Well, you’ll notice, as you look at this, there's two y-axis. There’s two vertical axes that were shown here. One is the number of events, the event count. And the other one is the elapsed time. As you can see, there are a certain number of workloads that are actually exceeding their service level objectives. With this tooling, we capture this information. We hand it back to the user in a graphical way that's very easy to understand, very intuitive. It helps you identify those specific workflows that have not met their service level objectives. Just one example of the many types of charts that you can go for message tracing on RabbitMQ using Nastel's XRay.
Questions from the audience
Q: When you use the Firehose, does that mean that you leave that on constantly to continue doing the analytics or do you just leave it on for a period of time?
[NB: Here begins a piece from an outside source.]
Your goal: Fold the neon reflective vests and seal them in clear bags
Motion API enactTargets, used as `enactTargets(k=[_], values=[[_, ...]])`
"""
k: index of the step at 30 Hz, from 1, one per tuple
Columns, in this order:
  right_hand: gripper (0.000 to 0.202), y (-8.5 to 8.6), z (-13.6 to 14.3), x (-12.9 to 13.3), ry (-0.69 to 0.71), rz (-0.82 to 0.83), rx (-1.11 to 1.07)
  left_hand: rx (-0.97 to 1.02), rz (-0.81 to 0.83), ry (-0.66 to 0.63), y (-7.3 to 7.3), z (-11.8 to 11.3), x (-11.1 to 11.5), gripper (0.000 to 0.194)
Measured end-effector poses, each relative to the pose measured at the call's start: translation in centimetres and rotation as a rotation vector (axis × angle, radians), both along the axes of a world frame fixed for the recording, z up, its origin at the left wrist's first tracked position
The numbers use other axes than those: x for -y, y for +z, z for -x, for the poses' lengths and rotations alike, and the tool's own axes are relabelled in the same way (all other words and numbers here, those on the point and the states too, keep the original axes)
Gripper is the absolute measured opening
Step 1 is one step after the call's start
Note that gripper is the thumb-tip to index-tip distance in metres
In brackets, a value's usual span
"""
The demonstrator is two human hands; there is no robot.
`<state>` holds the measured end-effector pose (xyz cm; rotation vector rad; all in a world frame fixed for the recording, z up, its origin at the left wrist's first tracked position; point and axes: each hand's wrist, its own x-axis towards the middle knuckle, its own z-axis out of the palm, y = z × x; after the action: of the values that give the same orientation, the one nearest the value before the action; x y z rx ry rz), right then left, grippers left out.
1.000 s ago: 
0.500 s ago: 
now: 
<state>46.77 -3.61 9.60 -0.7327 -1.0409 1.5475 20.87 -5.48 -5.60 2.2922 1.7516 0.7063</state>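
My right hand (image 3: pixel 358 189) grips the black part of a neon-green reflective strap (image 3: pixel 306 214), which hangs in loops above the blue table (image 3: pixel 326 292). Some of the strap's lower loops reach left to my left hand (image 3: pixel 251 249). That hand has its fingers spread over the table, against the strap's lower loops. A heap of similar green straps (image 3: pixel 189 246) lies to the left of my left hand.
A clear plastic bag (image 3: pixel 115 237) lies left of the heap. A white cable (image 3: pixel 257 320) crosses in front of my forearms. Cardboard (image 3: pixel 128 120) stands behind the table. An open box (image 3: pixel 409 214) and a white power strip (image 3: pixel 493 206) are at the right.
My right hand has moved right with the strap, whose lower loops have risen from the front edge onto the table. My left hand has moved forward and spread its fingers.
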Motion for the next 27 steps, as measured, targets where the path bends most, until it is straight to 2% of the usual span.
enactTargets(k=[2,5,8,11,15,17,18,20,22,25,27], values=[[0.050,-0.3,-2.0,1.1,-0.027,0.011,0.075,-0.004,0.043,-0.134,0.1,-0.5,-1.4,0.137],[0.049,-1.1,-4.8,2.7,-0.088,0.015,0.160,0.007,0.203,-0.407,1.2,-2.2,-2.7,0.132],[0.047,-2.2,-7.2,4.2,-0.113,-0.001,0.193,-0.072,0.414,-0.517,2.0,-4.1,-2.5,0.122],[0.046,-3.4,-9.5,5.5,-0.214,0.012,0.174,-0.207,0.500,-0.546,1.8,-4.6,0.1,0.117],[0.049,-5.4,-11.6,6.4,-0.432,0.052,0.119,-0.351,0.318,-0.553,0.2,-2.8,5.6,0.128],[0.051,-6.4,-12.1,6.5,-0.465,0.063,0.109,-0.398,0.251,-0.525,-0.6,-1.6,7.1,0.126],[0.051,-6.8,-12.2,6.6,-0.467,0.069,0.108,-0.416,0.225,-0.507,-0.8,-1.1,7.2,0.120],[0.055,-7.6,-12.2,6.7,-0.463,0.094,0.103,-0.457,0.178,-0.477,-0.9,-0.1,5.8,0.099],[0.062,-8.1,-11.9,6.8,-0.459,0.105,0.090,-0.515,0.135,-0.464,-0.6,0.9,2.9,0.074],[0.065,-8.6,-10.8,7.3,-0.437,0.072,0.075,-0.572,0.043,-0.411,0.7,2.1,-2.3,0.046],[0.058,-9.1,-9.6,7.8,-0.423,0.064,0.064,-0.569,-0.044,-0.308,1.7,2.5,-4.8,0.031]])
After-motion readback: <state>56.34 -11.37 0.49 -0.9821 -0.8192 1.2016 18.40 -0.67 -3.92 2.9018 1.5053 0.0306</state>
A: You can you can actually do both. You can leave the fire hose on in which case we grab the message events directly from the topic exchange where they’re published. You can also direct them to a log file and you can stop and start tracing, for example, using the command line interface for RabbitMQ.
What we're running in the background, in a dedicated server far away from RabbitMQ, is a Java program that reads that information directly off those queues, streams it to our data repository and makes it available. There are a number of customers that they do what they call campaigns where there's a spontaneous use of the firehose tracer for certain moments of the day or when they have suspicions on problematic workflows.
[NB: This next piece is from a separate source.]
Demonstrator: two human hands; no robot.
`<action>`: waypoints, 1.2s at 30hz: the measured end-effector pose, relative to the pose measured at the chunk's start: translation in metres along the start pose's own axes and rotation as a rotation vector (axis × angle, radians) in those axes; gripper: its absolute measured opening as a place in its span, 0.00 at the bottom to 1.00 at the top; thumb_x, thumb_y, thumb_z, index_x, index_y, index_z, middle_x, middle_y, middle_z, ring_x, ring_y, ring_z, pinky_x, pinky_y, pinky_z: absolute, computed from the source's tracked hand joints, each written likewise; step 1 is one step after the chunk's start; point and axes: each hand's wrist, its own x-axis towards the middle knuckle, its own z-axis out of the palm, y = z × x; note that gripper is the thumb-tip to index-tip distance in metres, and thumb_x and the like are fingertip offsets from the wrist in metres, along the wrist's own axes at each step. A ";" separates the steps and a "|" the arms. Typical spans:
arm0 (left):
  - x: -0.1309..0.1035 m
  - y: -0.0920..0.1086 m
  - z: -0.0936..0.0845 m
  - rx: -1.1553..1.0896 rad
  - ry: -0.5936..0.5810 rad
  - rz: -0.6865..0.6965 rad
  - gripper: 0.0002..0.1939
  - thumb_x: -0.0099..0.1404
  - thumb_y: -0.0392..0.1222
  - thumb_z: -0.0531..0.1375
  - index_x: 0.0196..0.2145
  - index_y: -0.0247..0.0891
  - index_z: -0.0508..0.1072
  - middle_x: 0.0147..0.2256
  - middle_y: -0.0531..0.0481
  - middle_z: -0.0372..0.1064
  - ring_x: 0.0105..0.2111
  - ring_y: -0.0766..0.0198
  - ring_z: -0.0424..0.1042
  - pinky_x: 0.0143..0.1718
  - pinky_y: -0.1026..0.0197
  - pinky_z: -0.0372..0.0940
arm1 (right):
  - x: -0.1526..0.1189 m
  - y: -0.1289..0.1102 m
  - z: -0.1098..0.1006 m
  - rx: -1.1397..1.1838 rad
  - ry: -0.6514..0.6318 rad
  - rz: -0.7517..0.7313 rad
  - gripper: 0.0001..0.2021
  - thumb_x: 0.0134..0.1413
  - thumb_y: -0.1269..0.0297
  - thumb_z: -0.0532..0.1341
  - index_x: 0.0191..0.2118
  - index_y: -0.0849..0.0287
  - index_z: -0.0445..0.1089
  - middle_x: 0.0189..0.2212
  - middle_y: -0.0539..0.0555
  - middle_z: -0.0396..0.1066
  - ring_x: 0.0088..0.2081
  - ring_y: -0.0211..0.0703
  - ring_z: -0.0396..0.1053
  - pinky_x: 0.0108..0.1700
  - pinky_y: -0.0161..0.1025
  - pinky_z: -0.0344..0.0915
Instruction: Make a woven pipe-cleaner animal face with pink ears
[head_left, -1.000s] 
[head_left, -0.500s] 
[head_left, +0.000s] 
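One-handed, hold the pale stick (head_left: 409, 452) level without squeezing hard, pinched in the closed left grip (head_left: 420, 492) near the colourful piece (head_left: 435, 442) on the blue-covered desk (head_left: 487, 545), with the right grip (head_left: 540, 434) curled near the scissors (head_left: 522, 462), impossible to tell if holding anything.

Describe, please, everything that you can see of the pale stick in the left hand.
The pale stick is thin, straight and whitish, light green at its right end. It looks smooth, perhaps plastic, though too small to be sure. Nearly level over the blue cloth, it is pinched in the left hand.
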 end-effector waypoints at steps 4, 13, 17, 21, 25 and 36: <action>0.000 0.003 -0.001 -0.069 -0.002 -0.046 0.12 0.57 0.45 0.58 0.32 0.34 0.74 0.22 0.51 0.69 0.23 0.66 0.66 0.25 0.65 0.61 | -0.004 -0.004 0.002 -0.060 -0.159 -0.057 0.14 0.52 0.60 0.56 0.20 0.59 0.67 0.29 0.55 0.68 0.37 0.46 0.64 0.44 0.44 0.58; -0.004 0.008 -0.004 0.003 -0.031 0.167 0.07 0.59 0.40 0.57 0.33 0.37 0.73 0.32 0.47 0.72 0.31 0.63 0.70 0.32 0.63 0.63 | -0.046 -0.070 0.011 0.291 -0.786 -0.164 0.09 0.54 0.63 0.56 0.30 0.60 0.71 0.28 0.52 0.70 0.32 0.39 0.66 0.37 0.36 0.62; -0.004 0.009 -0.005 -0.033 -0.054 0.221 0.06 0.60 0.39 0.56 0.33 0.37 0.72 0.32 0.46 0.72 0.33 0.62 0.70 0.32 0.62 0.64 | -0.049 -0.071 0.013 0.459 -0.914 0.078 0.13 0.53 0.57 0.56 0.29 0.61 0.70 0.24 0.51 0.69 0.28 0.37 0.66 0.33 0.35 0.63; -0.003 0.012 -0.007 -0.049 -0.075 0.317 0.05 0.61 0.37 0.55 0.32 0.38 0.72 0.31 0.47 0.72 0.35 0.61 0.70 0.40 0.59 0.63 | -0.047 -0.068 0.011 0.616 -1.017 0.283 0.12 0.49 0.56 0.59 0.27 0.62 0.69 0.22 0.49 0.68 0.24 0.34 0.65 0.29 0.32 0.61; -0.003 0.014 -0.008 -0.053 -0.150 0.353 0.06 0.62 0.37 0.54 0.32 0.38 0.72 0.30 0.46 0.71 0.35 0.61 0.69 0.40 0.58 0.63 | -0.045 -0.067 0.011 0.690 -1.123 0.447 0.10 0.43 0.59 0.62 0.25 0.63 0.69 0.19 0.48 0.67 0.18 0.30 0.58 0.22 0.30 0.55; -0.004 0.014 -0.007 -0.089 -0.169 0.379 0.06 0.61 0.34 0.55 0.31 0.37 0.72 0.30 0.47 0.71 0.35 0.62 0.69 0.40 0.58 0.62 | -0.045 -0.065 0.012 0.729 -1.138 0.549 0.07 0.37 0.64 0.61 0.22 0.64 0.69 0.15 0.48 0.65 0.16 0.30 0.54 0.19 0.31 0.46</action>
There are still other companies that say, “We consider that every piece of data is valuable and we need to stream everything. We need to be aware of everything that's happened.” Though the ones that were very keen on zero message loss, in fact, they leave the tracer on.
Q: On your log collection, how do you do that?
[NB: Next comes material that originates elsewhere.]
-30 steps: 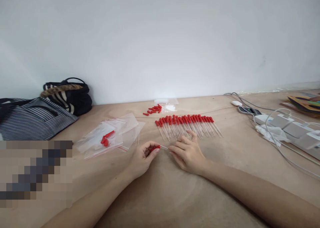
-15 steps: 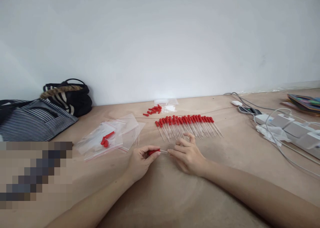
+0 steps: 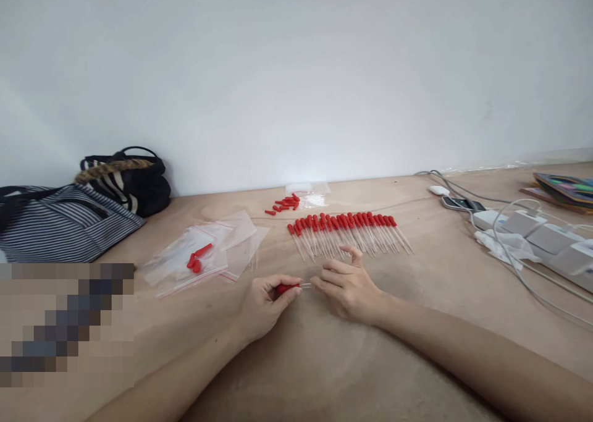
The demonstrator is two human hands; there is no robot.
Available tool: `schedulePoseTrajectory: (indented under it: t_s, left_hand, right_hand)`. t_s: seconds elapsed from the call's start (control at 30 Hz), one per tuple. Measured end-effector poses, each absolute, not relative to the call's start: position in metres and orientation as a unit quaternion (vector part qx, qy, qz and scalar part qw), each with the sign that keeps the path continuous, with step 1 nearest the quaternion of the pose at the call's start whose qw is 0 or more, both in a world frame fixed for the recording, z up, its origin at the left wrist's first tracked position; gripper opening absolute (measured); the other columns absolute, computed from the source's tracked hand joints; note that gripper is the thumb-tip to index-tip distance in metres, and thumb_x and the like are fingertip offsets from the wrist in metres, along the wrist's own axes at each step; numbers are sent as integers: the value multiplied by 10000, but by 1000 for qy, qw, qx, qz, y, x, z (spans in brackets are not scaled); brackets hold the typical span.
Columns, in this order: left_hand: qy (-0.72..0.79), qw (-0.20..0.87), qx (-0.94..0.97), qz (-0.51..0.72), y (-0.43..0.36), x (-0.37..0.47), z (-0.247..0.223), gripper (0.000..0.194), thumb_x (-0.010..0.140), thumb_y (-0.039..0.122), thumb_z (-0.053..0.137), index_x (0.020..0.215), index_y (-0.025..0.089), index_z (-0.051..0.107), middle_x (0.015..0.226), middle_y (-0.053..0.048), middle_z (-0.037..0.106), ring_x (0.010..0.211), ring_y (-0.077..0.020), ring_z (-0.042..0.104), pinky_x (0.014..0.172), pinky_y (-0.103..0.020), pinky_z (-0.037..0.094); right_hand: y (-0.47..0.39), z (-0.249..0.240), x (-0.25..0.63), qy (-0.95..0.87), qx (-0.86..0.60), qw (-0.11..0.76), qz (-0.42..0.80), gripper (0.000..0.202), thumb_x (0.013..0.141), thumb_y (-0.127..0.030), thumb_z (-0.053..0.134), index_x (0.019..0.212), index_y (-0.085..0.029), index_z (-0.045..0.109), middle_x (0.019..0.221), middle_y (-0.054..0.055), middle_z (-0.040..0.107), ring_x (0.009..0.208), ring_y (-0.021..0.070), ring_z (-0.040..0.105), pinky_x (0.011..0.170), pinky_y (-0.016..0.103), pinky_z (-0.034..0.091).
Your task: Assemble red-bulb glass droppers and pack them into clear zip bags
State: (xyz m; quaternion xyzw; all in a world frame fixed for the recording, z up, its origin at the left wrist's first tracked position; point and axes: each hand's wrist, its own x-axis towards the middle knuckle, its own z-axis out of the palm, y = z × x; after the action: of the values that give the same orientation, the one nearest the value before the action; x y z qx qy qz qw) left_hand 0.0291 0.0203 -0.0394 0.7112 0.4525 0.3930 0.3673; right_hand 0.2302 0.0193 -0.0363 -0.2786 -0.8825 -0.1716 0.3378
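Observation:
Between the thumb and fingers of my left hand [image 3: 269, 301] is a red rubber dropper bulb [image 3: 284, 288], partly hidden by the fingertips. A thin clear dropper tube [image 3: 306, 285] runs from the bulb to my right hand [image 3: 347, 288], which pinches its other end; that end is hidden by the fingers. The index finger of my right hand is raised. Just beyond it lies a row of droppers [image 3: 343, 230], red bulbs at the far side and clear tubes pointing toward me.
Loose red bulbs [image 3: 286, 203] lie by a clear bag of tubes [image 3: 315, 198] near the wall. Plastic zip bags [image 3: 185, 267] with a few red bulbs lie left. A striped bag [image 3: 69, 221] stands far left; power adapters [image 3: 551, 243] and cables are on the right.
My left hand has shifted slightly to the right and its fingers have closed further over the red bulb. My right hand has barely moved.

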Motion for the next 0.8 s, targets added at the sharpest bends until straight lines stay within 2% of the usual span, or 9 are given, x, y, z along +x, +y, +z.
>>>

A: It's probably more akin to log scraping. For example, while the RabbitMQ log files or the server log, for example, hosted on a platform, we install an agent - a local agent on that that scrapes the content of the log and, based on event profiles that you declare, sends to the AutoPilot environment a warning or an alert condition that's based on what it’s read from the log file. It’s a lightweight agent that's barely 2 MB and runs continually on the RabbitMQ server with the log file as hosted.
Q: How does this integrate with the new stuff we had this morning on 3.8, with the Grafana and Prometheus stuff?
A: Good question, yeah. It is true that the version 3.8 offers or integrates support for Prometheus and Grafana. I think that there's a number of things. The first, naturally, the time series analytics is something that's very specific to this. The Prometheus and Grafana capability that's being built in 3.8 is very much the real-time monitoring, analytics. That's one thing. There’s also the time is required for building these things.
I think one of the most important aspects of both the XRay and the AutoPilot product is that they're purely declarative. There is not a lot of preparation, or rolling up your sleeves, or hard work required to build dashboards like these.
Now, if you can master the simple query language - and anyone that's familiar with SQL is going to find this a thousand times easier, you can master XRay. There’s also a wizard that helps you with that.
With regard to Nastel's AutoPilot, that three-step, simplified procedure for specifying the conditions by which there are alerts clearly makes it a very, very simplified user paradigm for doing monitoring and alerting.
I think there's really important differentiators in terms of time-to-value that these products offer that I think, by comparison, if you were to do, for example, a testing of the Prometheus Grafana solution and compare it with this one, I think you'd be greatly surprised by the limit of time required to build solutions with this tool.